» **Brief**
Whenever the string "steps" appears in a line below, please copy the line out.

» **Input data**
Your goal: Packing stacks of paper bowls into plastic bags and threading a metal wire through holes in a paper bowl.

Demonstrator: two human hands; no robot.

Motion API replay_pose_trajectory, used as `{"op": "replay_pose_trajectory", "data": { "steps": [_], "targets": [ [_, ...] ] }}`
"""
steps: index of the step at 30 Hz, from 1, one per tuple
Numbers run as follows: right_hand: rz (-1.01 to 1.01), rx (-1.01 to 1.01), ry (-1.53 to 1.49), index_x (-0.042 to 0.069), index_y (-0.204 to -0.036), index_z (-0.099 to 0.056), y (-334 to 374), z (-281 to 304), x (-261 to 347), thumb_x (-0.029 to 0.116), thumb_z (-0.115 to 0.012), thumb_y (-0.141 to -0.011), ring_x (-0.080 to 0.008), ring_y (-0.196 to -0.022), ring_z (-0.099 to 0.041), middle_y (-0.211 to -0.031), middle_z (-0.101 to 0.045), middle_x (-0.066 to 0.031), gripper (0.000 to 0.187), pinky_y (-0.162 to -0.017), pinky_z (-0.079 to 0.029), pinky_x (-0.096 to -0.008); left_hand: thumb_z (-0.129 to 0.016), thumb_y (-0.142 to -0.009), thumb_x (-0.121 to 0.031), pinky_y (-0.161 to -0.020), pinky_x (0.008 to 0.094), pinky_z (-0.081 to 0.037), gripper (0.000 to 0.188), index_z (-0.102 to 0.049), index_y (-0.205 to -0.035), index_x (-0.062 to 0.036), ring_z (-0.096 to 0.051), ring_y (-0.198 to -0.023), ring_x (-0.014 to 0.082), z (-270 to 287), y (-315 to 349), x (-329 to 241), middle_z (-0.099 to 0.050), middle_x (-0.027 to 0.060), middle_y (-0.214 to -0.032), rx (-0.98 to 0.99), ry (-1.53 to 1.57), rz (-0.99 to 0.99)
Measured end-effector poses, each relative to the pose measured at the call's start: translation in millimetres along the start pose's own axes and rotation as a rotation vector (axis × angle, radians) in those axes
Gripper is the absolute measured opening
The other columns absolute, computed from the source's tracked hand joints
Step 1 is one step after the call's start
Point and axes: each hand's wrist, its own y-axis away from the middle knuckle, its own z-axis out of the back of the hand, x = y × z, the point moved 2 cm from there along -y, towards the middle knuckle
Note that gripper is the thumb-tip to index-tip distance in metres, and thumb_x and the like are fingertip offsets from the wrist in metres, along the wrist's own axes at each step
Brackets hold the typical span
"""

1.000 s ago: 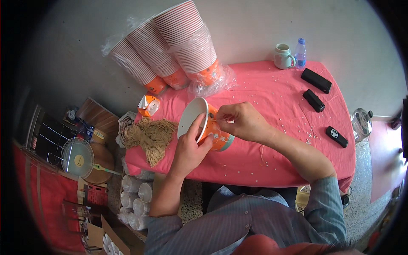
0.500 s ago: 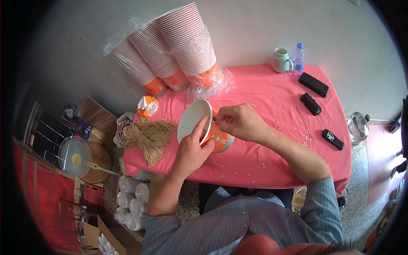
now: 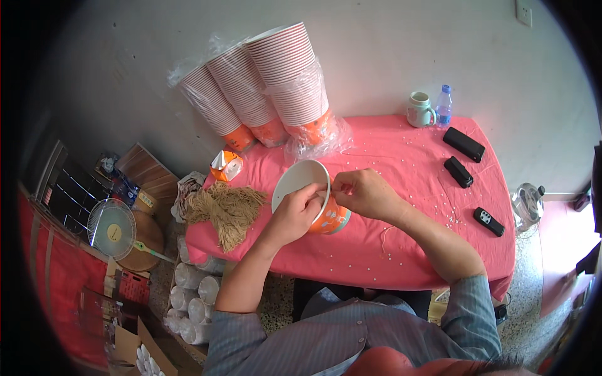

» **Result below**
Motion API replay_pose_trajectory, used as `{"op": "replay_pose_trajectory", "data": { "steps": [_], "targets": [ [_, ...] ] }}`
steps: index of the step at 30 Hz, from 1, one per tuple

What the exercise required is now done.